Soundcloud slowly nearing bankruptcy according to many reports
by Ray Hayes
Soundcloud’s CEO Alex Ljung recently announced that the company has let go more than 173 staffers with two major office closings in London and San Francisco. As of now, the company has over 175 million users in 190 countries, but despite the large number of users the company has struggled to generate a, “profitable business model.”
Some of the main problems Soundcloud has faced is overspending on lavish office spaces worldwide and the lack of premium accounts for ad-supported streams. Last year, the company lost $50 million and according to Digital Music News, “Worsening financial problems may have caused Spotify to pass on an acquisition opportunity.”
The news of Soundcloud’s financial woes are truly saddening because we at Supplierty News along with numerous others use Soundcloud to host tons of podcasts to reach a global market place. As of now, Soundcloud’s executives are still optimistic at the future and we are as well. Hopefully, things will change for the better but be on the lookout for other stream source if things worsen even more.
Below is a portion of the email SoundCloud CEO Alex Ljung sent out:
Eric and I founded SoundCloud nearly 10 years ago as we saw a need for something that would enable artists to share and connect through music. As we hovered together back in 2008 to push the button that would make SoundCloud live for the entire world, we had no idea the impact our, then tiny, platform would have on the future of music culture, and millions of listeners and artists around the globe.

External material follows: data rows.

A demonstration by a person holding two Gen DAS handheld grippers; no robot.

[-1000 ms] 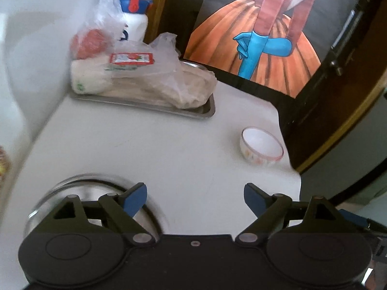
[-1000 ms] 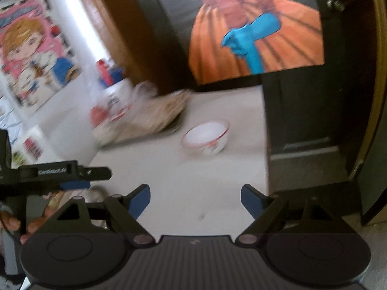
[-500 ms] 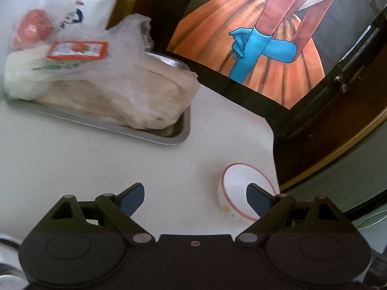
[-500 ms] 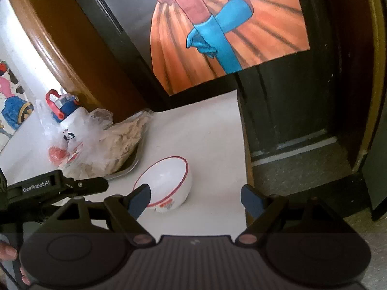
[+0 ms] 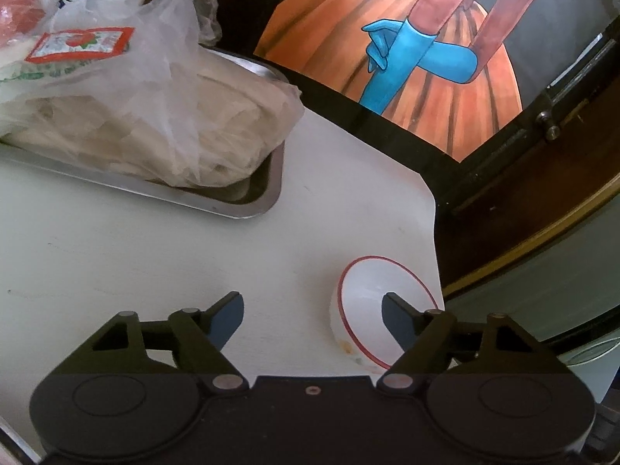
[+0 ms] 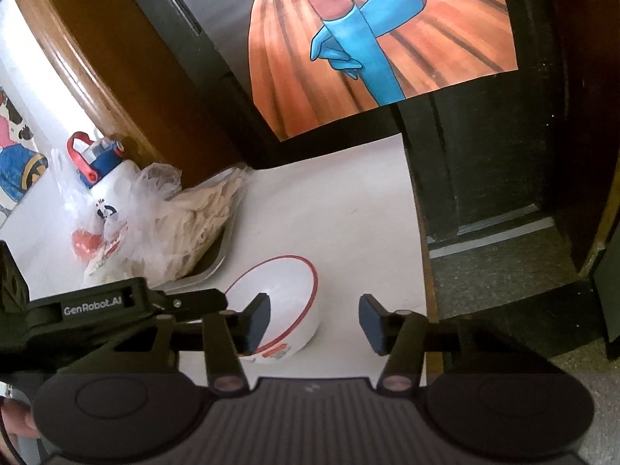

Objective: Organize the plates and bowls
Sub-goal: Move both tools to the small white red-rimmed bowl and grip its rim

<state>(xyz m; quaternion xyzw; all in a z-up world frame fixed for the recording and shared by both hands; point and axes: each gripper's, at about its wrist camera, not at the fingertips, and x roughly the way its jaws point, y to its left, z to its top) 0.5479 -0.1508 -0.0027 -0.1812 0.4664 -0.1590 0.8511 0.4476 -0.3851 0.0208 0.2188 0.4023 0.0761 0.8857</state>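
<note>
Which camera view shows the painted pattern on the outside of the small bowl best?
The right wrist view: the bowl there shows its lower side wall with red and blue marks. The left wrist view shows mostly its rim and white inside, with only faint spots.

White bowl [image 5: 381, 304] red-rimmed, silver tray [image 5: 248, 209], orange-skirt poster [image 5: 407, 77]

Left gripper [image 5: 313, 317] held low with fingers [image 5: 228, 316] spread wide, right gripper [image 6: 314, 323] likewise spread, its left finger crossing in front of the left gripper's body, nothing clasped by either
</note>
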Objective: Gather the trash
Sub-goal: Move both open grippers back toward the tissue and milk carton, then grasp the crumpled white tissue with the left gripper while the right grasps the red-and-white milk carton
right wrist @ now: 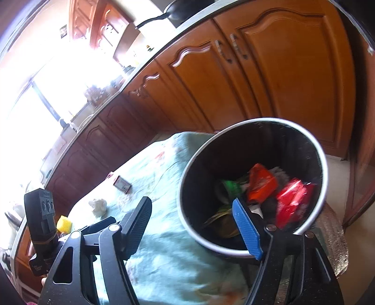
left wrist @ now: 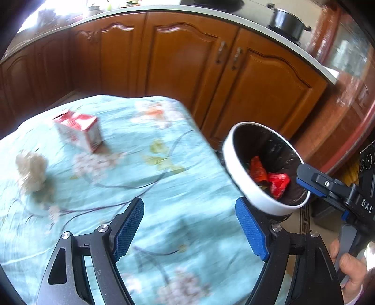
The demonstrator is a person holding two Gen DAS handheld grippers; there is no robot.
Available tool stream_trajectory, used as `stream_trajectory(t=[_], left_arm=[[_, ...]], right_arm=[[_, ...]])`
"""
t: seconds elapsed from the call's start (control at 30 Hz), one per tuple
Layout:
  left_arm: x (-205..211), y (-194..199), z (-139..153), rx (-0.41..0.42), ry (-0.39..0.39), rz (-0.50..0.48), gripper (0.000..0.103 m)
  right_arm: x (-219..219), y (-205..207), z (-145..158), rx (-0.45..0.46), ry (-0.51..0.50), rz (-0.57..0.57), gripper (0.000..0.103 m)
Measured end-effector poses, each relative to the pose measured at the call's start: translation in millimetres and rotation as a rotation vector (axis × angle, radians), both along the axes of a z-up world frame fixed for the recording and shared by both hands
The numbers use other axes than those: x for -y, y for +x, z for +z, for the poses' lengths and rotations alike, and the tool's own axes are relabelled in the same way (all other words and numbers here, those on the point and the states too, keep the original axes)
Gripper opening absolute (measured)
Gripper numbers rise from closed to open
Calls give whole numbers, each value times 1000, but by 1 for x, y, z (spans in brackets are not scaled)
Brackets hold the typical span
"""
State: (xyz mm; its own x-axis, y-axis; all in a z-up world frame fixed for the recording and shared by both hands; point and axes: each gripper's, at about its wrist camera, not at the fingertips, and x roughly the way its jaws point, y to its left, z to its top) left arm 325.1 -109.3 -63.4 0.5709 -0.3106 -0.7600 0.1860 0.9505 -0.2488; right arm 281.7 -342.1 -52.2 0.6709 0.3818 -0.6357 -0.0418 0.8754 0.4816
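A white-rimmed bin (left wrist: 236,173) with a black liner stands beside the table's right edge, holding red wrappers (left wrist: 276,184). In the right wrist view the bin (right wrist: 187,211) shows red, orange and green trash (right wrist: 260,185). A red-and-white carton (left wrist: 78,132) and a crumpled white tissue (left wrist: 31,172) lie on the floral tablecloth (left wrist: 164,187); both show small in the right wrist view, the carton (right wrist: 121,184) and the tissue (right wrist: 98,206). My left gripper (left wrist: 189,227) is open and empty above the cloth. My right gripper (right wrist: 192,225) is open and empty at the bin's near rim.
Wooden kitchen cabinets (left wrist: 187,61) stand behind the table under a countertop with a black pot (left wrist: 287,22). A small yellow object (right wrist: 63,224) sits at the table's left side. A patterned rug (left wrist: 304,225) lies on the floor under the bin.
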Motion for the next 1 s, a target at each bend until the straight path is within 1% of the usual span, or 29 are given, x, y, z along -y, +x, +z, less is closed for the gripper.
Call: stream_trajectory(t=[0.13, 0.33, 0.5, 0.57, 0.67, 0.77, 1.0], left_arm=[[-35, -11, -1, -5, -7, 73, 80], [-81, -26, 2, -1, -13, 169, 80], [-112, -36, 2, 1, -17, 243, 80], [-124, -39, 2, -1, -18, 267, 80], [-138, -40, 2, -5, -16, 301, 80], [-149, -39, -1, -10, -14, 326, 80], [-165, -23, -7, -19, 9, 364, 80]], right_arm=[[-31, 5, -3, -8, -8, 75, 76], [-70, 14, -11, -22, -22, 150, 77], [-100, 21, -17, -26, -45, 223, 87], [-111, 24, -19, -28, -53, 251, 88], [-127, 30, -22, -32, -66, 293, 91], [-143, 38, -25, -30, -81, 332, 91], [-171, 63, -28, -29, -119, 405, 91]])
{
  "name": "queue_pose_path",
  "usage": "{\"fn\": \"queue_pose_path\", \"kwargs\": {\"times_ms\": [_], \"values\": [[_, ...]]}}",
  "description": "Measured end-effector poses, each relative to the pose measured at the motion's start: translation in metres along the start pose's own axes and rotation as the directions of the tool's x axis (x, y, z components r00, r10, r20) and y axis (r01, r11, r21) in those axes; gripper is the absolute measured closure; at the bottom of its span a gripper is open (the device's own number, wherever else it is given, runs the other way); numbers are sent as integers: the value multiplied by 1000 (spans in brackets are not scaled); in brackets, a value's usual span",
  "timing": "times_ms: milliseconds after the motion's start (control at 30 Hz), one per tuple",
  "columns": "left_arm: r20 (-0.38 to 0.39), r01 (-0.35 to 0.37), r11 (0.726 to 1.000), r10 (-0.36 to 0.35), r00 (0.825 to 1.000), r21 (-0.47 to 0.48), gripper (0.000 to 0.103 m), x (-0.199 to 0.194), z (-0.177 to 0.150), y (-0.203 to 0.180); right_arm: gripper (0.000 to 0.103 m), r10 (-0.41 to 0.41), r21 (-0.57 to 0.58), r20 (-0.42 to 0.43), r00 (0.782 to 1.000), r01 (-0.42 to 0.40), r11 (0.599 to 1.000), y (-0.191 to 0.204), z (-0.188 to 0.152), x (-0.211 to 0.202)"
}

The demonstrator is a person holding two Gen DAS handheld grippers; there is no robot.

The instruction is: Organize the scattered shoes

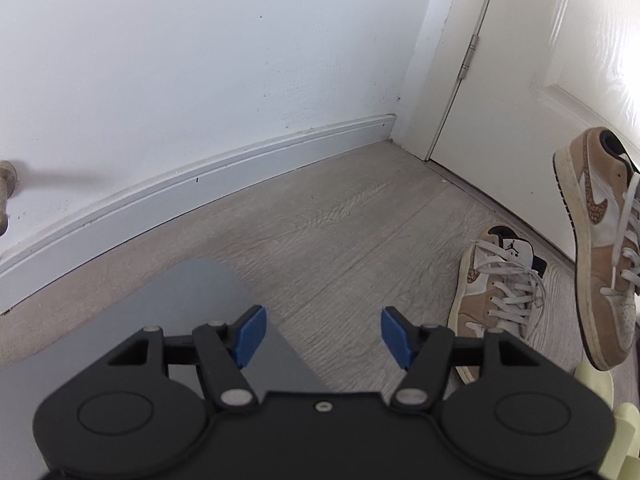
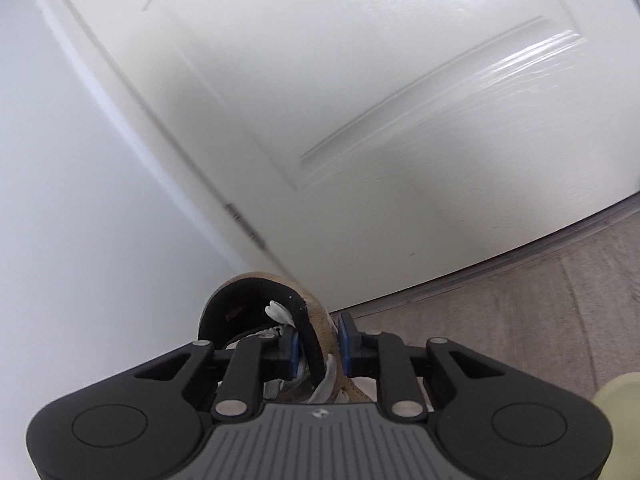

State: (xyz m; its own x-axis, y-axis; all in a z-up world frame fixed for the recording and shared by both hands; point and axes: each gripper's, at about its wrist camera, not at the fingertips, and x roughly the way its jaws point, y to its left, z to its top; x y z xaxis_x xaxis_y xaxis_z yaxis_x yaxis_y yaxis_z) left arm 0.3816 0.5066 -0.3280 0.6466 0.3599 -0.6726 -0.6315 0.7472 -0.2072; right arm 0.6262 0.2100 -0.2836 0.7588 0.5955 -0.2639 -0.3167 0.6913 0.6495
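Note:
In the right wrist view my right gripper (image 2: 318,344) is shut on the collar of a tan and white sneaker (image 2: 256,292), one pad inside the black lining and one outside. The left wrist view shows this sneaker (image 1: 600,248) hanging off the floor at the right edge, heel up and laces dangling. Its mate (image 1: 496,288) lies on the wood floor just left of it, toe toward me. My left gripper (image 1: 323,336) hovers over the floor, open, with nothing between its blue pads (image 1: 250,336).
A white door (image 1: 520,80) with a hinge (image 1: 470,56) stands at the back right, and a white wall with a baseboard (image 1: 200,200) runs along the left. A flat grey panel (image 1: 192,300) lies under my left gripper. Something pale yellow (image 1: 596,384) shows at the lower right.

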Motion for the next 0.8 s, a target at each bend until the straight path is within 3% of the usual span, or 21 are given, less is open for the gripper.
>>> {"fn": "queue_pose_path", "kwargs": {"times_ms": [133,333,567,800], "values": [[3,-4,999,4,1000,34,39,1,-3,-6,80,-98,161,-6,995,97,982,-42,2,4],[-4,4,999,-4,1000,35,39,3,-5,-9,80,-200,423,-108,974,227,877,-107,-19,9],[-19,5,1000,-5,1000,13,39,5,-6,-7,79,-284,304,-188,940,331,893,-116,-55,3],[-26,11,1000,-11,1000,17,39,6,-8,-9,76,-346,141,-203,916,377,915,-116,-62,-10]]}}
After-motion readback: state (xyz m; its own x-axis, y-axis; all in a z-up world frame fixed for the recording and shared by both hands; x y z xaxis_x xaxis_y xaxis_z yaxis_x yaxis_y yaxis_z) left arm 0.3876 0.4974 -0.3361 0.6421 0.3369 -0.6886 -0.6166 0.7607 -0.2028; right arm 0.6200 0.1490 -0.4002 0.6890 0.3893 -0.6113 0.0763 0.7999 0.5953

In the competitive world of music streaming, we’ve spent the last several years growing our business, and more than doubled our revenue in the last 12 months alone. However, we need to ensure our path to long-term, independent success. And in order to do this, it requires cost cutting, continued growth of our existing advertising and subscription revenue streams, and a relentless focus on our unique competitive advantage — artists and creators.